After locating the line with "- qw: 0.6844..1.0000" in the data that follows, return it and every later line exactly, up to and including the line with "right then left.".

= = = = = = =

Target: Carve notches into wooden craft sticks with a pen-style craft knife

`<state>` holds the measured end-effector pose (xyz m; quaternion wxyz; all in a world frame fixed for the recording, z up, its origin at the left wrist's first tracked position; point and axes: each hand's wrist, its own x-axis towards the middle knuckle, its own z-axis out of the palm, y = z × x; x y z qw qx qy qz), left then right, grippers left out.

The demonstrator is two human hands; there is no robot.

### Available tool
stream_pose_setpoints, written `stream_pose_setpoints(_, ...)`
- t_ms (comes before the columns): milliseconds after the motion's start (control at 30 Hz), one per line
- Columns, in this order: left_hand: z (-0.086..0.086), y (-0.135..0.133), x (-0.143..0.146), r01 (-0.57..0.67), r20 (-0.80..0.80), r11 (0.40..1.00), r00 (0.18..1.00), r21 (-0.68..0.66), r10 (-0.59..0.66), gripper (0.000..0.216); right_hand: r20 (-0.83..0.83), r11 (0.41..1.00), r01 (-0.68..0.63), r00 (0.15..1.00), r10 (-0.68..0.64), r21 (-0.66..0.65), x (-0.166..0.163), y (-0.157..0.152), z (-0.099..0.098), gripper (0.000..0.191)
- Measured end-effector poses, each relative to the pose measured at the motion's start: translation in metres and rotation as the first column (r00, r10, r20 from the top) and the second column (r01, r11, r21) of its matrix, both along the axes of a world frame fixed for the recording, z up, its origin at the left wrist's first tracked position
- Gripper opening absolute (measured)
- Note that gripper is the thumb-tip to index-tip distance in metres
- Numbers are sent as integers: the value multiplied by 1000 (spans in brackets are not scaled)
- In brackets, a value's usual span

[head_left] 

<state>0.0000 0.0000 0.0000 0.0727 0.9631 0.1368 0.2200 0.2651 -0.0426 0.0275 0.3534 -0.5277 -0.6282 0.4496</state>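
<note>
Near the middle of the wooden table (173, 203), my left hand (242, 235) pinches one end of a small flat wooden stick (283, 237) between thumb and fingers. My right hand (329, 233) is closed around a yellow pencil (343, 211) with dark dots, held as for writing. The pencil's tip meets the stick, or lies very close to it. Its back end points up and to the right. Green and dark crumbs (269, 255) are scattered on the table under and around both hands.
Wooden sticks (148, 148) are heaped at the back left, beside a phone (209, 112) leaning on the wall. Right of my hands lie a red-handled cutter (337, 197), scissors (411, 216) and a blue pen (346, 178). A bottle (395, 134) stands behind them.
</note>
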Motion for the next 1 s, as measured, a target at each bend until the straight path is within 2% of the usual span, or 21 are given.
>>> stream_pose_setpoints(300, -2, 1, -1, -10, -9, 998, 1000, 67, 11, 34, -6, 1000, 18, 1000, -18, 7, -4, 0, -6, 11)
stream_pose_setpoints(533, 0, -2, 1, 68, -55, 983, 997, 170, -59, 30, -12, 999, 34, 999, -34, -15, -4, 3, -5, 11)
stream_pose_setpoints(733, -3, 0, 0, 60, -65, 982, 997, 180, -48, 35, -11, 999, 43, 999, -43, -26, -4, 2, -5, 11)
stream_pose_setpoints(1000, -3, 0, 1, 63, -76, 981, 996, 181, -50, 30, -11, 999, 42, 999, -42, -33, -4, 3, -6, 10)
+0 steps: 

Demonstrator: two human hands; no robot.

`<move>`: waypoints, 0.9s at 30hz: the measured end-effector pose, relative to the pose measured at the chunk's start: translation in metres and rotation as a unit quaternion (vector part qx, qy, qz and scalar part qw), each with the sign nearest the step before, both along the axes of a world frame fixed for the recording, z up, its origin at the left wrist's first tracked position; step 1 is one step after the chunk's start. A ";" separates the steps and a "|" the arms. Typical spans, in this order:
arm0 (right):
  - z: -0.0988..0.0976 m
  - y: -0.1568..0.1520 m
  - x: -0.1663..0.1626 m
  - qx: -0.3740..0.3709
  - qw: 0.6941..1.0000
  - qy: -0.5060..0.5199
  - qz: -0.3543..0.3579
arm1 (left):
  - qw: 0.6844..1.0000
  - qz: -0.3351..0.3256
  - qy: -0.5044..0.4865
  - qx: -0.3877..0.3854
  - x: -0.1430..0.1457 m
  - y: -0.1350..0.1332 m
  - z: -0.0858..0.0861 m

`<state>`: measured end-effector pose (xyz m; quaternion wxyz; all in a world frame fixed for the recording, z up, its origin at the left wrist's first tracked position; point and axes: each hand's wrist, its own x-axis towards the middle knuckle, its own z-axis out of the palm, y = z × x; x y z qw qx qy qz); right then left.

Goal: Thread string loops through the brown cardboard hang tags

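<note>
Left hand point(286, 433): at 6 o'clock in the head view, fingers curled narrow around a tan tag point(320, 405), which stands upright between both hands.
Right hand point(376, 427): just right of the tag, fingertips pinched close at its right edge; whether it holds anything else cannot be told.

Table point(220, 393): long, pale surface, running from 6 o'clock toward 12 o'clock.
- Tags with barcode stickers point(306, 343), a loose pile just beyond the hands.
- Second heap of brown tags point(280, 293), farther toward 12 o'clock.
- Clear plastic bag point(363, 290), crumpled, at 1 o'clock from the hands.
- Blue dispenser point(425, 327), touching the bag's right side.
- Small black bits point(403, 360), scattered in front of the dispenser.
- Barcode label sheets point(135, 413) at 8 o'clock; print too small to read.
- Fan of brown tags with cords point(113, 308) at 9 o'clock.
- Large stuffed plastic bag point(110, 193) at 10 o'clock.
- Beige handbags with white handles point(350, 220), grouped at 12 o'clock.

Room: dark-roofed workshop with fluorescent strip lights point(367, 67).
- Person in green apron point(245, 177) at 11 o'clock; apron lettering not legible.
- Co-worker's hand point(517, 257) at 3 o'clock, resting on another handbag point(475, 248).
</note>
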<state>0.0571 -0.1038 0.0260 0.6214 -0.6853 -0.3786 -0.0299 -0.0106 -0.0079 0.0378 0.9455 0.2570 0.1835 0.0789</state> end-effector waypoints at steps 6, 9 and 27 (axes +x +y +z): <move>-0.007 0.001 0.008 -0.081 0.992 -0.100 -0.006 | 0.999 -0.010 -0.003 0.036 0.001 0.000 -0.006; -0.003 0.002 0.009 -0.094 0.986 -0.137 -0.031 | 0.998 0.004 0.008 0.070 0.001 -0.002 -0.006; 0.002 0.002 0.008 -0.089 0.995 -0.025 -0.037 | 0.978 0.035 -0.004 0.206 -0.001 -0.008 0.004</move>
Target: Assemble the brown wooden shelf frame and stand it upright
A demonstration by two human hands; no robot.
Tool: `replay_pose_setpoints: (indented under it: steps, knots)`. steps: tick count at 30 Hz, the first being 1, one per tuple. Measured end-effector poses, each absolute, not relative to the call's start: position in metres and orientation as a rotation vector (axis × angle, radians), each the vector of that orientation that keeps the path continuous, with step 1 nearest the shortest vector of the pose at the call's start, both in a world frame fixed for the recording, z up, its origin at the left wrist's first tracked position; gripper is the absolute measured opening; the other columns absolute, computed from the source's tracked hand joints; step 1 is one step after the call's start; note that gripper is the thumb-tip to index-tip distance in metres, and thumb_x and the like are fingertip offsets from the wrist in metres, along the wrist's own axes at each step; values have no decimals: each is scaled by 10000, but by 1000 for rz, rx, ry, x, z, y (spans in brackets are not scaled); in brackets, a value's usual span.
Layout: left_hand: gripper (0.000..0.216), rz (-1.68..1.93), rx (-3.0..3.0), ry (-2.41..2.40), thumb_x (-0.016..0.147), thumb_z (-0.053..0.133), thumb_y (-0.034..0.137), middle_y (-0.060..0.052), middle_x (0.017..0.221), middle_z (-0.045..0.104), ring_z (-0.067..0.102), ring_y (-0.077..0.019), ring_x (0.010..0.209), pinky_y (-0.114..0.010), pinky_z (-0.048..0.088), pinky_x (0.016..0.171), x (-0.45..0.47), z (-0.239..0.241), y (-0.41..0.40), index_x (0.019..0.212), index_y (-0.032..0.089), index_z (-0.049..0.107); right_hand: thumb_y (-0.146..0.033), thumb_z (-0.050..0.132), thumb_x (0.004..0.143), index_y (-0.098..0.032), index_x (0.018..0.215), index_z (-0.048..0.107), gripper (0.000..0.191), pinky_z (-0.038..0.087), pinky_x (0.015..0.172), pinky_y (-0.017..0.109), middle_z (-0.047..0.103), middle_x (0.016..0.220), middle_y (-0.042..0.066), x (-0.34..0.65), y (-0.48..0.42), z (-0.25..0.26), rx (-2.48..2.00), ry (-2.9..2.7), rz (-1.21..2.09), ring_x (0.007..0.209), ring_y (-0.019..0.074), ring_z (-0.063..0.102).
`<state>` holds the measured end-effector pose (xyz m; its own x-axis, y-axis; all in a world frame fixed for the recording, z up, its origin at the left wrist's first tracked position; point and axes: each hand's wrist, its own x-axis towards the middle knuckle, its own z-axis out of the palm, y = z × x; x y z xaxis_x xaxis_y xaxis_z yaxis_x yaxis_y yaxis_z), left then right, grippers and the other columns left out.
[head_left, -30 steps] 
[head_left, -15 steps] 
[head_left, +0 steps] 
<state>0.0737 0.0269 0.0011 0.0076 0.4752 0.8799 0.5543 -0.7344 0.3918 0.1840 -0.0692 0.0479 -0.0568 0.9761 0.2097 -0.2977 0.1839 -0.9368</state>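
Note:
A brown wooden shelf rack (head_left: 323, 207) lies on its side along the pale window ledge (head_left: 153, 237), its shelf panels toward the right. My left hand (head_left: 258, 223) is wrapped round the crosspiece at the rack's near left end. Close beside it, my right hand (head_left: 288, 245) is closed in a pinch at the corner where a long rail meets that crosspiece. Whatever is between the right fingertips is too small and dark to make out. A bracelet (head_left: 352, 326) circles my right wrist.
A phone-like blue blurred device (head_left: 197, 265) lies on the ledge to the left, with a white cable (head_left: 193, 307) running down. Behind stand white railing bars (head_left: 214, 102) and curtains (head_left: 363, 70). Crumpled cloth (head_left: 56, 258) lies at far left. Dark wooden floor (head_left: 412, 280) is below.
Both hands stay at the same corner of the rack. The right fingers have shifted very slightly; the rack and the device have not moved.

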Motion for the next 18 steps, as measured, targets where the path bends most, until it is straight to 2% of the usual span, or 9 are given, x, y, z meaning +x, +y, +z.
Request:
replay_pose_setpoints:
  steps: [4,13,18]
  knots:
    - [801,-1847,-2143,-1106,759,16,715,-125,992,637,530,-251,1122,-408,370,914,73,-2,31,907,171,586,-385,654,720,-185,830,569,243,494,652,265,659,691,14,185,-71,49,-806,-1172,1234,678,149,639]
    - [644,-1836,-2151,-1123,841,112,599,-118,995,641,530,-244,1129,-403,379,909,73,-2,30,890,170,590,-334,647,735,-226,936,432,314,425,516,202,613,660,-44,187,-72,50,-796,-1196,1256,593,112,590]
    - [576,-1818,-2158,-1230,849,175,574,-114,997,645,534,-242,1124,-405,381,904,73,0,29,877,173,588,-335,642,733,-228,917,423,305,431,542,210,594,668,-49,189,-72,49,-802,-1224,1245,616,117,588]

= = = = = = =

Answer area:
  - qw: 0.6844..1.0000
  - qz: -0.3351..0.3256
  - qy: -0.5044..0.4865
  - qx: -0.3877..0.3854
  - x: -0.1430..0.1457 m
  - y: -0.1350..0.1332 m
  - z: -0.0858..0.0861 m

`<state>`: measured end-effector pose (xyz m; quaternion wxyz; all in a world frame fixed for the recording, z up, its origin at the left wrist's first tracked position; point and axes: each hand's wrist, its own x-axis towards the middle knuckle, its own z-axis out of the palm, y = z × x; x y z qw qx qy qz); right then left.

With this, the exercise has been completed.